Macro code in other languages is commonly used to tailor
the actual code. Depending on what parameters are set it will change
the code. The idea being that under different circumstances you want to
run slightly different code. So the macro code runs and it might change
some file names or add or skip a chunk of code or what have you. But the
point is that it is not running at the same time as the code. It runs before
the code and its job is done before the code itself starts running. "Macro"
means "bigger" or "larger in scope". It is this "larger in scope" concept
that applies. It sees the bigger picture, if you like, and sits above actual
code. It is like an organizer or editor of code. It makes substitutions
or makes deletions before passing on the resulting code to the compiler
or interpreter. So its job gets done separately and before the actual code
gets run. Back to SAS again - SAS MACRO CODE IS THE SAME. It is done and
gone before the sas code itself gets run. The macro usually makes a substitution
that gets stuck into the stream of SAS code and then passed on to the compiler.

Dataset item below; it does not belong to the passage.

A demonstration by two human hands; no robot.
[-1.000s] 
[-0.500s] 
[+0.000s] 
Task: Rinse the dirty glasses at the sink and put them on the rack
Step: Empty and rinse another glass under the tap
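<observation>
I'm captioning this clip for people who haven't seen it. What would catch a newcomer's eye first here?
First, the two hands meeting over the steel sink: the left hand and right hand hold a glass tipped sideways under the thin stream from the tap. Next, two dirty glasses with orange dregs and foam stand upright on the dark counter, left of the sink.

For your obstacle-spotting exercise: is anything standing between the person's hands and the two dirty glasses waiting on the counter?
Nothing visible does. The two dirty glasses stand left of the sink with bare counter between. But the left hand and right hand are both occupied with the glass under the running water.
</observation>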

So let's make this the first tip and keep it simple so you remember it
- macro code runs BEFORE sas code. This is not something you can
just skip over and hope it falls into place at a later date. I'll put it
another way - all macro code gets removed or substituted in sas code so
that when the sas code runs the macro code is no longer there.
Macros you should NOT write
Writing a macro is aimed at adding value over and above not having that
macro. I sometimes come across macros written to call "proc sort". This
is a prime example of when NOT to write a macro. Calling "proc sort" going
through a macro is worse than calling "proc sort" itself. All programmers
know how to call "proc sort" and expecting them to call a macro to do it
does not add anything of value and is a nuisance instead. So here is my
next tip -- you need a good reason to write a macro.
Utility macros vs. project macros
Experience has taught me that there are two type of macros and different
rules apply to each. "Utility" macros, as I see it, are simple macros that
perform some sort of useful sas task for you. Project macros, on the other
hand, will be creating something of direct relevance for whatever project
you are involved with. So utility macros belong in the realm of SAS and
project macros belong in the realm of the project and for me they should
be kept separate and will have different guidelines on how they should
be written. So this is the next tip. There are two types of sas macros
-- utilty macros and project macros -- and guidelines for one type are
not good for the other.
As mentioned before, utility macros are small macros that do a "SAS" sort
of thing. They belong in the realms of SAS. They should look and feel like
SAS. If we look in the sasautos library supplied with the sas product then
we will see old macros there like %left() and %trim(). These act just like
macro functions. Firstly, they have positional parameters, not named parameters.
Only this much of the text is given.